The commission is due to take a decision by November, he said, on the 1,179-mile, 36-inch-diameter pipeline that will ship 830,000 b/d of crude from Hardisty, Alberta to Steele City in Nebraska.

Also by November, TransCanada will assess shipper commitments for a binding open season now under way for Keystone XL and the existing Keystone pipeline, he said.

The 600,000 b/d Keystone pipeline -- often referred to as the southern leg of Keystone XL -- gives Western Canadian producers an option to ship their crude directly to the US Gulf Coast from Hardisty.

The Keystone pipeline will take Canadian barrels from Nebraska to Cushing, Oklahoma, from where it can be shipped to Nederland, Texas.

"These are the last two items we are left with," Miller said.

Based on talks with potential shippers, TransCanada is hopeful of taking a positive investment decision for Keystone XL later this year as "we see a growing demand" for Canadian heavy crude in the USGC, he said.

"We've had good discussions with the existing shippers and new entrants," Miller. "Today we have the support of our legacy shippers and that gave us a good base to launch the open season."

Related Capitol Crude podcast: How is Keystone XL a part of the conversation around US sanctions on Venezuela and Russia? Learn more in this early episode.

The open season, launched Thursday and due to close September 28, came with TransCanada reporting commitments of 540,000 b/d last quarter on Keystone. The commitments were a combination of 20-year, long haul and higher-volume, short term contracts.

"About 90% of our volumes have been contracted [for Keystone], and for Keystone XL, legacy shippers are coming back and we are providing them with details of our cost-effective market access option," Miller said, without stating the planned tariff to ship a barrel from Alberta to the USGC.

Albertan oil sands producer Suncor Energy will use Keystone XL to ship barrels, CEO Steve Williams said Thursday on an earnings call.

"We are already shippers on their southern leg and will be shippers on Keystone XL," he said, without indicating any volumes.

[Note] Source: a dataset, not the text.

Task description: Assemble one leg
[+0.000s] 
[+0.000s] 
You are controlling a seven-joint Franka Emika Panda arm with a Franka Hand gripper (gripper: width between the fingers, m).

Suncor is due to produce first oil in late 2017 from its new 194,000 b/d Fort Hills oil sands project in Fort McMurray, Alberta.

Following an investment decision, TransCanada will need six to nine months for the staging of crews and another two years after that to build the pipeline, Miller said.

Danilo Juvenic, an analyst with BMO Capital Markets, said Friday, that Canadian producers will have a choice between either Keystone XL or Kinder Morgan's Trans Mountain pipeline expansion.

"If ground is broken in early September as planned by Kinder Morgan, the response to TransCanada's open season will likely be dampened," Juvenic said.

TransCanada was not immediately available for comment on this.

The Trans Mountain expansion will offer producers to ship 590,000 b/d to the Canadian Pacific Coast from Alberta.